It was a lazy Sunday afternoon, and I walked up to the putting green to practice.A foot-high white flag was set up at either end, and near one of them a man crouched over a spray of balls preparing to putt. “It’s pretty simple, isn’t it,” I said, breaking the awkward fact that two strangers were sharing a silentpatch of grass. “You take this metal stick and you just make the little balls roll up to the pin, right?”
The man straightened up and frowned at me. Instead of coming back with a friendly inanity of his own, he said, “It’s about concentration. These are concentration drills. You have to focus.” Hoookay. I guess we’re not going to be chit-chatting here. I dropped a few balls and starting stroking them toward one of the flags.

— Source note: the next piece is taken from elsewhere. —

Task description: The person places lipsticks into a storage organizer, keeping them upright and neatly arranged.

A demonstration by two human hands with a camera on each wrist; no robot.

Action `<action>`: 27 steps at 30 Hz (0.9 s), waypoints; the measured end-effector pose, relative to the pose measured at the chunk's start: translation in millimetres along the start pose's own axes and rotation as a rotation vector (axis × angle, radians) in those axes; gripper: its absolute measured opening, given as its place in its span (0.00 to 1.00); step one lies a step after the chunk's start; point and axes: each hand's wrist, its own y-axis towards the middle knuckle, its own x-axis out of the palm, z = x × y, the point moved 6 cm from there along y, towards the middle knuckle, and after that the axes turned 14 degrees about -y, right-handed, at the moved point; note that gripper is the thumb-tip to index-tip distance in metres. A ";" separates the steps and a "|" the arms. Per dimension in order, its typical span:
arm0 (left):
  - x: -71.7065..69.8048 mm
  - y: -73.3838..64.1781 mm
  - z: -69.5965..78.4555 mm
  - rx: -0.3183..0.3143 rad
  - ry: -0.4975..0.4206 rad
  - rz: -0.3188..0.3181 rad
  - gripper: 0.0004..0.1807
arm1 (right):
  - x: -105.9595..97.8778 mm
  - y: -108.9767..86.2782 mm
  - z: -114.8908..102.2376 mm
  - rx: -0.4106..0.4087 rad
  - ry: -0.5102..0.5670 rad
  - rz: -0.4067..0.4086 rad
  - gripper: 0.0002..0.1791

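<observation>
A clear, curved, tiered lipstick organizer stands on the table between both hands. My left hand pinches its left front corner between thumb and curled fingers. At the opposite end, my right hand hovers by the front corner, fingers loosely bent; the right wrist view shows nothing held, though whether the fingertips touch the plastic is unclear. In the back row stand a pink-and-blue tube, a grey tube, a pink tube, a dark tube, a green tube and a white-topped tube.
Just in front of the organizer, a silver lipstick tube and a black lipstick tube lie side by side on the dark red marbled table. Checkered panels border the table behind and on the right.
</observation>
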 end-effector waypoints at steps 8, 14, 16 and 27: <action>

I practice quickly. Step up, lean over, stroke. I hit the white flag several times and felt relieved that I wasn’t mired in some head-game of determined focus. “Grip it and rip it” is the famous credo of the joyfully dissolute and absurdly talented John Daly. He’s the champion free spirit of golfers, of every human being. At some point we all say, as Daly once did, “Screw this, I’m just going to go a bar and get absolutely drunk, and I’ll deal with it tomorrow.”
As I nonchalantly putted, it occurred to me that the frowning guy and John Daly represent two ends of the creative spectrum—the cerebral and the emotional. To develop a good brand name—or an ad campaign—or a strategy for differentiating a company in a commoditized market—you need to mix the frowning guy’s intense focus with John Daly’s sense of spontaneous abandon.
Consider a branding theme I developed with Alan Siegel, our mentor and former boss. The project was a strategic positioning for the Cornell College of Engineering, and I had come back from interviewing alumni in Boston. Alan asked me for my initial ideas for the Cornell Engineering brand… I had a few—something about“collaboration in science” and a line about “shaping the future”—expected themes. Alan just stared. “Don’t you have anything else?” I riffled through mynotes. “There was this line from a lady who graduated in the ‘90s.” I had asked alums what they had learned at Cornell—and she said, “I learned to break the rules.” Alan punched the air in my direction. “Breaking the rules. There’s your brand positioning.”
Breaking the rules to advance science. Breaking rules for the good of humanity. Breaking rules to work across boundaries and create new knowledge. The idea was huge and had inherent motivational power.
So that’s my takeaway. In the realm of creative communication you gotta frown and concentrate and focus first. But then you have to be open to the moment, let fate serve you up a good idea, and have a wise mentor and good sense to take advantage of the moment—to, we might say, grip it and rip it.